TASK:
What's needed is an exact retyping of the lines from the start of the listing up to and including the line with "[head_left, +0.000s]", minus any pictures.

Content starts

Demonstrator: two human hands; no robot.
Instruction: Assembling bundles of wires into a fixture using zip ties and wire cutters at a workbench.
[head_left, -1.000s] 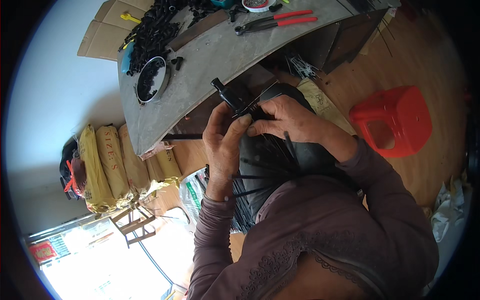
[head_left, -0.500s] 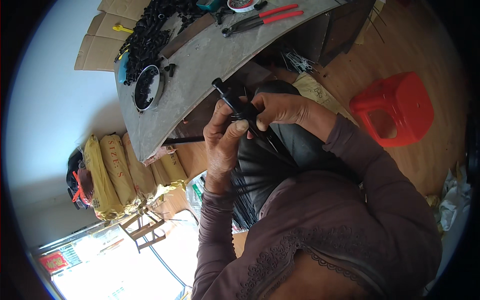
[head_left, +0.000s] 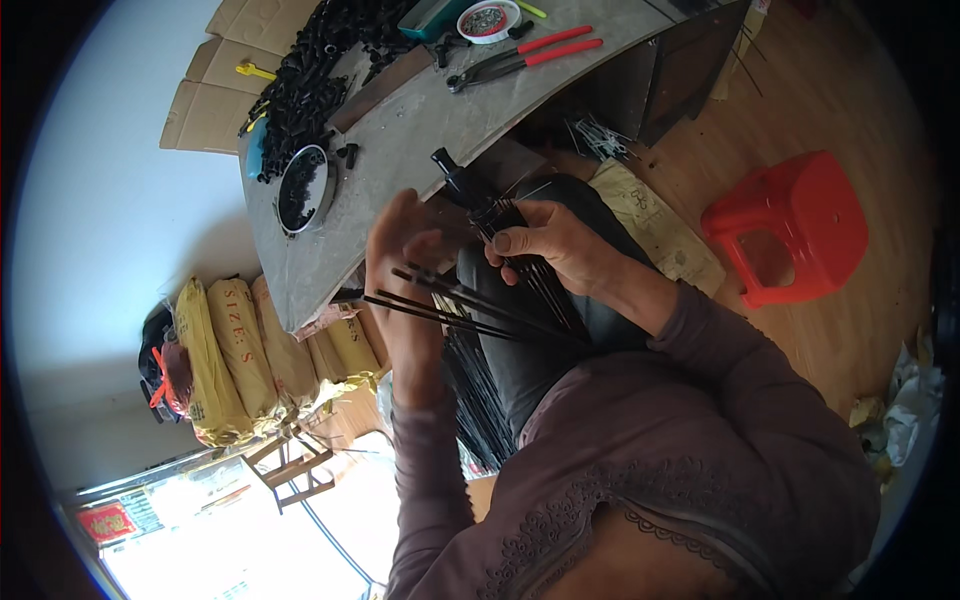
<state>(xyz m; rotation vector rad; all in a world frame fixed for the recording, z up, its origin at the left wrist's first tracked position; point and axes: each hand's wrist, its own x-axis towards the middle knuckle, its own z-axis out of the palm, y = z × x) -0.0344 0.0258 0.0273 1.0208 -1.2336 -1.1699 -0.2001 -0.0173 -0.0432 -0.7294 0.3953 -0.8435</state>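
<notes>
Over my lap is a black umbrella frame [head_left: 466, 189], with a stepped tip at the top and a bundle of thin ribs running down toward my waist. My right hand [head_left: 555, 245] is closed round it just below the hub, thumb across the ribs. Several black ribs [head_left: 455, 310] have swung out to the left and cross in front of my left wrist. My left hand [head_left: 400, 240] is raised beside the frame, apart from the hub; its fingers are slightly blurred, thumb away from them, with nothing seen in them.
On the grey table [head_left: 420, 135] lie red-handled pliers [head_left: 525, 60], a heap of black fittings [head_left: 310, 85], a round tin [head_left: 306, 190] of small black parts and a white dish [head_left: 488, 20]. A red stool [head_left: 790, 230] stands right; yellow sacks [head_left: 210, 360] lean left. More black ribs [head_left: 475, 400] lie beside my leg.
My left hand has let go of the umbrella frame and moved left. My right hand has shifted from pinching at the hub to gripping the ribs. Several ribs have spread out leftward.
</notes>
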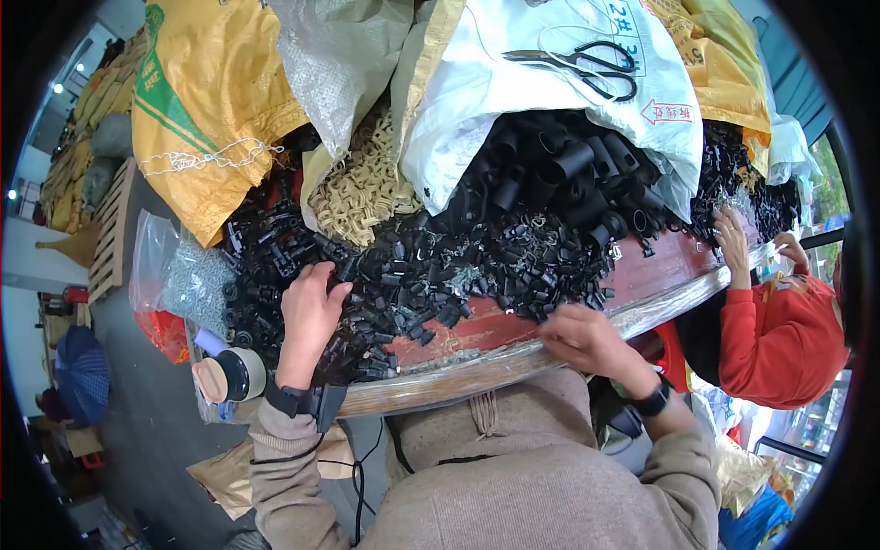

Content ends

ANSWER SECTION:
Demonstrator: two human hands; no robot.
Instruction: Assembling bundles of wires into a fixture using zip ties and wire cutters at a workbench.
[head_left, -1.000s] 
[head_left, -0.500s] 
[head_left, +0.000s] 

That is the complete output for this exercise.